● WHAT YOU ARE ASKED TO DO: Output the lines below exactly, please, from the first line until the line with "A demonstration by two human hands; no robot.", counting both.

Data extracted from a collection
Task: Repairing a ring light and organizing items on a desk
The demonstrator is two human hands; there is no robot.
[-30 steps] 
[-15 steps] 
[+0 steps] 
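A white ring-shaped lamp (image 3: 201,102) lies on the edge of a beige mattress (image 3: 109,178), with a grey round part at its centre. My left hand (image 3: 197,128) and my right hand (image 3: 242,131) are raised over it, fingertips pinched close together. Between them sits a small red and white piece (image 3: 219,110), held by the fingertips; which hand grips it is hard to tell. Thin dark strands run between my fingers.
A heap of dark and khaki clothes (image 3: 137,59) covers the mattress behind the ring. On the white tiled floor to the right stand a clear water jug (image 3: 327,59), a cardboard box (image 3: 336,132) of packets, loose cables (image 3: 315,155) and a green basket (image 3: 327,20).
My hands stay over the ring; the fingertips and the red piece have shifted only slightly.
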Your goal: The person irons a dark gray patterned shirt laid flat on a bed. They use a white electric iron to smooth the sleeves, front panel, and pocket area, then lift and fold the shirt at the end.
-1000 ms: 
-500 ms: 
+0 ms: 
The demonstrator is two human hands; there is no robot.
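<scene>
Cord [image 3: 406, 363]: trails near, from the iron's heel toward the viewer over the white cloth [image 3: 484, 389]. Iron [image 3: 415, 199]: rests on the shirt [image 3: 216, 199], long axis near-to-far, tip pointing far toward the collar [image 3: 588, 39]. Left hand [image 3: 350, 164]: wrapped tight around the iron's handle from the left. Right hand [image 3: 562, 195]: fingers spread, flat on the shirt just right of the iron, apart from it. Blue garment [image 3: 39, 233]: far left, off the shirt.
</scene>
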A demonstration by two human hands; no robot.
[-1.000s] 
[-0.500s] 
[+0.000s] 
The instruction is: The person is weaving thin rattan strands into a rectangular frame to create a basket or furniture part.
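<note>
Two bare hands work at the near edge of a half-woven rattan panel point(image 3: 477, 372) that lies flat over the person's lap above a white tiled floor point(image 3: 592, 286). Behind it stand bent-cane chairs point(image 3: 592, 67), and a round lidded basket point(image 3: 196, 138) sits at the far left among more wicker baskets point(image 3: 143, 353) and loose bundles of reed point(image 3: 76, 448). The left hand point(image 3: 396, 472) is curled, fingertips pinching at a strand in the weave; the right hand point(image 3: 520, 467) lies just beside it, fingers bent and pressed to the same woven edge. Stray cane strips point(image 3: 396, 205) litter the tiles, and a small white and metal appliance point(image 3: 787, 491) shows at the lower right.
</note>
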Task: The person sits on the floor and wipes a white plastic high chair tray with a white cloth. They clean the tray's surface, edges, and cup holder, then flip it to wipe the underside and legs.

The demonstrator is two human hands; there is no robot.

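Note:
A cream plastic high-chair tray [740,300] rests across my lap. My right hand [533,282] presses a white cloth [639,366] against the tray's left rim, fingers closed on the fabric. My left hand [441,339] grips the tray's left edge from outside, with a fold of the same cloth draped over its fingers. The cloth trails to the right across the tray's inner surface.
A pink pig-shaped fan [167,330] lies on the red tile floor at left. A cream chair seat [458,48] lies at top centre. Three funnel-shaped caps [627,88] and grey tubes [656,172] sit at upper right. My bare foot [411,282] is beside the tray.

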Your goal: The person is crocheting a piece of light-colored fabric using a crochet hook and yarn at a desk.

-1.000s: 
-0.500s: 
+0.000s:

● WRITTEN ANSWER:
Task: Repairing a ring light and organizing items on a desk
The demonstrator is two human hands; there is no robot.
[-30 steps] 
[-15 steps] 
[+0 steps] 
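A white ring-shaped lamp (image 3: 201,102) lies on the edge of a beige mattress (image 3: 109,178), with a grey round part at its centre. My left hand (image 3: 197,128) and my right hand (image 3: 242,131) are raised over it, fingertips pinched close together. Between them sits a small red and white piece (image 3: 219,110), held by the fingertips; which hand grips it is hard to tell. Thin dark strands run between my fingers.
A heap of dark and khaki clothes (image 3: 137,59) covers the mattress behind the ring. On the white tiled floor to the right stand a clear water jug (image 3: 327,59), a cardboard box (image 3: 336,132) of packets, loose cables (image 3: 315,155) and a green basket (image 3: 327,20).
My hands stay over the ring; the fingertips and the red piece have shifted only slightly.
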Your goal: The person irons a dark gray patterned shirt laid flat on a bed. They use a white electric iron to smooth the sleeves, front panel, and pocket area, then lift and fold the shirt at the end.
-1000 ms: 
-500 ms: 
+0 ms: 
The demonstrator is two human hands; there is no robot.
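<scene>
Cord [image 3: 406, 363]: trails near, from the iron's heel toward the viewer over the white cloth [image 3: 484, 389]. Iron [image 3: 415, 199]: rests on the shirt [image 3: 216, 199], long axis near-to-far, tip pointing far toward the collar [image 3: 588, 39]. Left hand [image 3: 350, 164]: wrapped tight around the iron's handle from the left. Right hand [image 3: 562, 195]: fingers spread, flat on the shirt just right of the iron, apart from it. Blue garment [image 3: 39, 233]: far left, off the shirt.
</scene>
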A demonstration by two human hands; no robot.

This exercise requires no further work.